Réinventer le combat

La lutte doit désormais passer par d’autres canaux. Confinés dans leur chambre, les grévistes rêvent que la crise sanitaire débouche sur une prise de conscience. Si la vie peut être mise en quarantaine sans préavis pour se protéger du virus, ne pourrait-on pas changer nos pratiques pour préserver un peu notre Terre? Encore une fois, la désillusion est au rendez-vous. «Rien ne se passe. Les gens veulent retourner à ce qu’on avait avant alors qu’on sait que cela ne fonctionne pas», déplore Jeanne, les yeux brillants.

Ce lundi 21 septembre, des militants pour le climat ont investi la Place fédérale à Berne en guise de coup d'envoi d’une semaine d’action. Keystone / Peter Schneider

«Le confinement a certes donné un coup d’arrêt aux manifestations, mais l’envie de changement, les idées et l’énergie sont toujours bien présentes chez ces jeunes», rassure le coréalisateur du film. Une grande partie des militants optent désormais pour l’engagement politique afin de défendre leur cause. «Ils ont pris conscience qu’ils avaient le pouvoir de changer les choses à ce niveau-là», note Adrien Bordone. Certains sont également tentés de se tourner vers des mouvements plus radicaux à l’image d’Extinction Rebellion, qui revendique l’usage de la désobéissance civile non violente afin d’inciter les gouvernements à agir.

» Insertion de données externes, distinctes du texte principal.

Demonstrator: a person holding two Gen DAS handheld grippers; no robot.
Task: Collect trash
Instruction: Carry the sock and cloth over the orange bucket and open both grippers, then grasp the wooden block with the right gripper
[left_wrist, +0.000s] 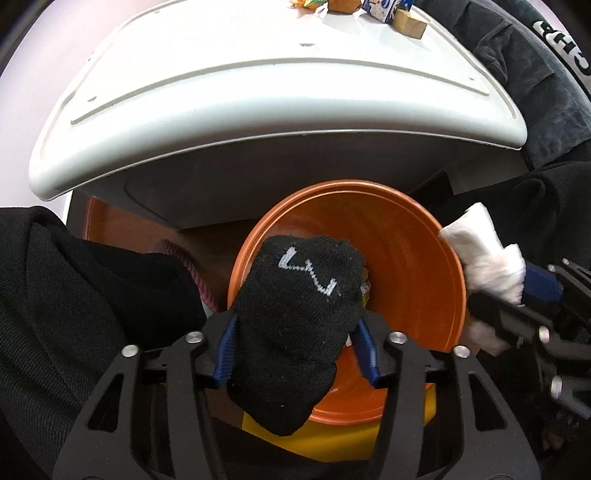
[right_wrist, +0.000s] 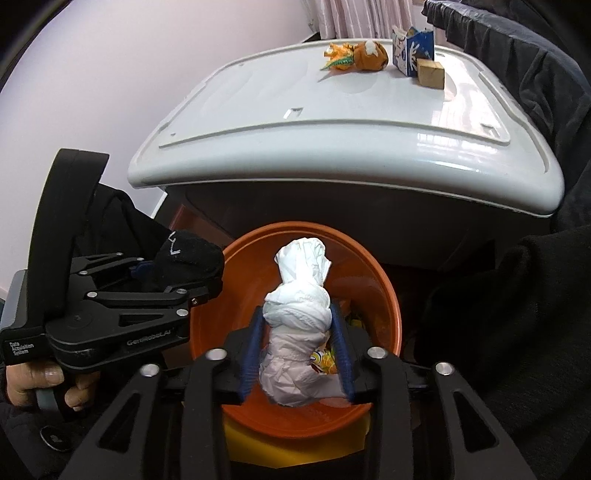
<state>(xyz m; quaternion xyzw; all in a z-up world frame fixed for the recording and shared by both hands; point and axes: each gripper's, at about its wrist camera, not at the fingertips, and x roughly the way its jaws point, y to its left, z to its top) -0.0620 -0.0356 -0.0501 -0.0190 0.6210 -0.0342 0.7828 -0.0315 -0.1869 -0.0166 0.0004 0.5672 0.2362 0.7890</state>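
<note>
An orange bin stands below both grippers, with colourful wrappers at its bottom. Over it, a black sock sits between the blue pads of my left gripper. The sock leans on the left pad and a gap shows along the right one. A crumpled white paper wad stands between the pads of my right gripper. Narrow gaps show on both sides, so the jaws are open around it.
A white plastic top overhangs the bin's far side. On it lie an orange wrapper, a blue-and-white carton and a wooden block. Dark clothing hangs at the right. A yellow base sits under the bin.
</note>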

Les différents mouvements suisses pour le climat s’accordent à dire que la grève ne suffit plus. Durant cette semaine du 20 au 25 septembre, ils organisent une «désobéissance civile massive et non violente», au cours de laquelle ils imagineront la suite du combat.

«J’ai l’impression qu’on a tiré la sonnette d’alarme, mais il y a encore trop peu de gens qui se sont vraiment réveillés», conclut Nina, dans le film.